The quantitative DCE-MRI parameters from the CAD program that predominantly depend on microvascular permeability and blood flow rate did not provide prognostic information for risk stratification in this study. However, our results differ from those of Pickles et al,[ who asked whether DCE-MRI vascular kinetic variables and MRI-based volume had a prognostic value in locally advanced breast cancer patients. This dissimilarity may be related to the different methods of imaging analysis to obtain tumor size, vascular kinetic parameters, texture, and shape-based metrics.

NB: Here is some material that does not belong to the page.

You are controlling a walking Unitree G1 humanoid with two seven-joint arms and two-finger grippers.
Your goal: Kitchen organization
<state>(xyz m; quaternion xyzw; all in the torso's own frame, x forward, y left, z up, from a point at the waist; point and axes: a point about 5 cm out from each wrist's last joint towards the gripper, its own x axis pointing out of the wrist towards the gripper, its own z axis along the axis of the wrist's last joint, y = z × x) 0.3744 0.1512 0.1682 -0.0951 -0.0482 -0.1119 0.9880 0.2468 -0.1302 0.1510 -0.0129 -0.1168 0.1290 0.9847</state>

This study has several limitations. First, the exclusive focus on ALN-positive patients might limit the generalizability of our results. Second, given the limited resolution of PET (e.g., partial volume effect), the SUVmax of either small primary tumor lesions (e.g., smaller than 2 cm) or ALN could be underestimated.[ However, the partial volume effect should be negligible in this study because there were no patients with disease recurrence in the T1c group and only 1 patient with an SUVALN lower than 1 had disease recurrence during follow-up. Third, we did not analyze the morphologic characteristics of breast lesions such as tumor shape, tumor margin or contrast-enhancement patterns using DCE-MRI, which may be associated with histopathologic grade.[ Therefore, further prospective studies that complement our approach and evaluate the specific criteria of morphologic characteristics to determine prognosis are necessary in the future.

Despite these limitations, the current study demonstrated that quantitative imaging parameters using DTP PET/CT and DWI had independent prognostic significance for patients with ALN-positive IDC. As breast cancer patients with metastatic ALN have poorer prognoses than those without, further classification of this patient group according to objective prognostic factors during preoperative clinical assessment would be valuable for optimizing treatment approach. The prognostic value of those imaging parameters can be evaluated to provide evidence for risk stratification, guiding the treatment plan for individual patients and ultimately improving prognosis.